Without including the pictures, copy each line below exactly as it reads.

· · · · · · ·

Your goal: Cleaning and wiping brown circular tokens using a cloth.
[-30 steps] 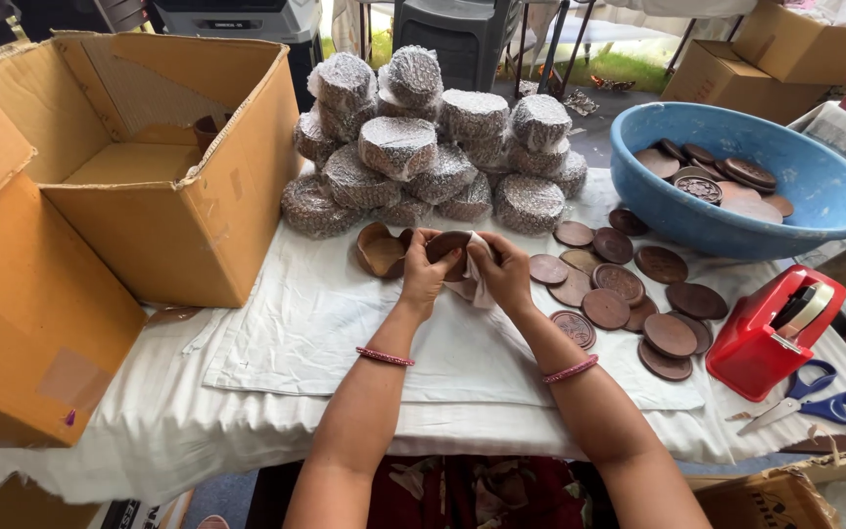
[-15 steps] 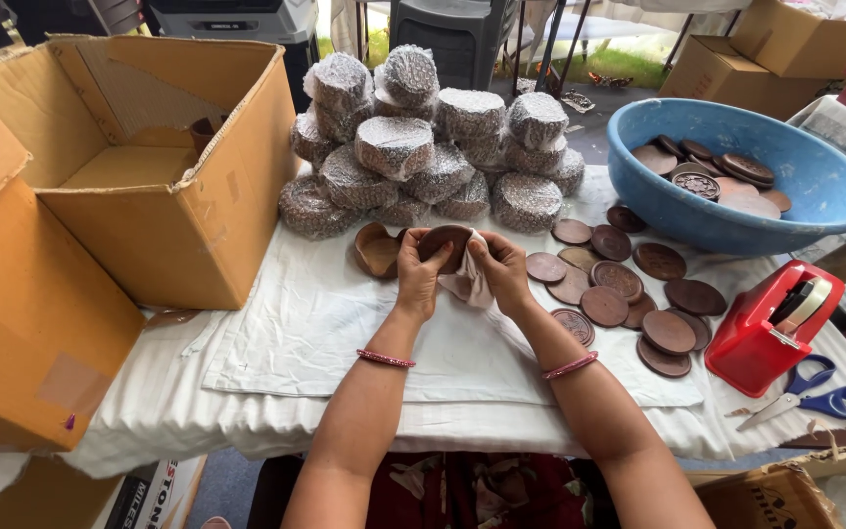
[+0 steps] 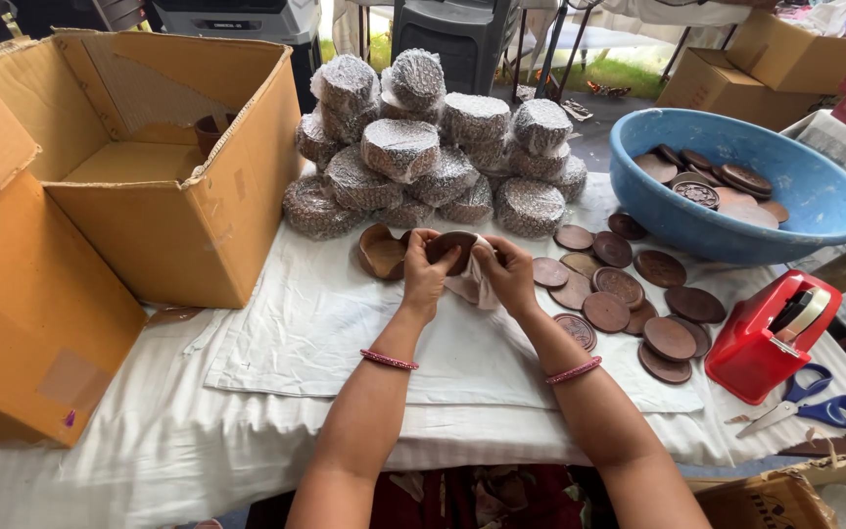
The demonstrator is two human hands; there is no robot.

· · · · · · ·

Result of this task:
Your goal: Cleaning and wiping brown circular tokens using a cloth.
[-30 steps] 
[-15 steps] 
[+0 steps] 
The demonstrator is two human hands; there is no robot.

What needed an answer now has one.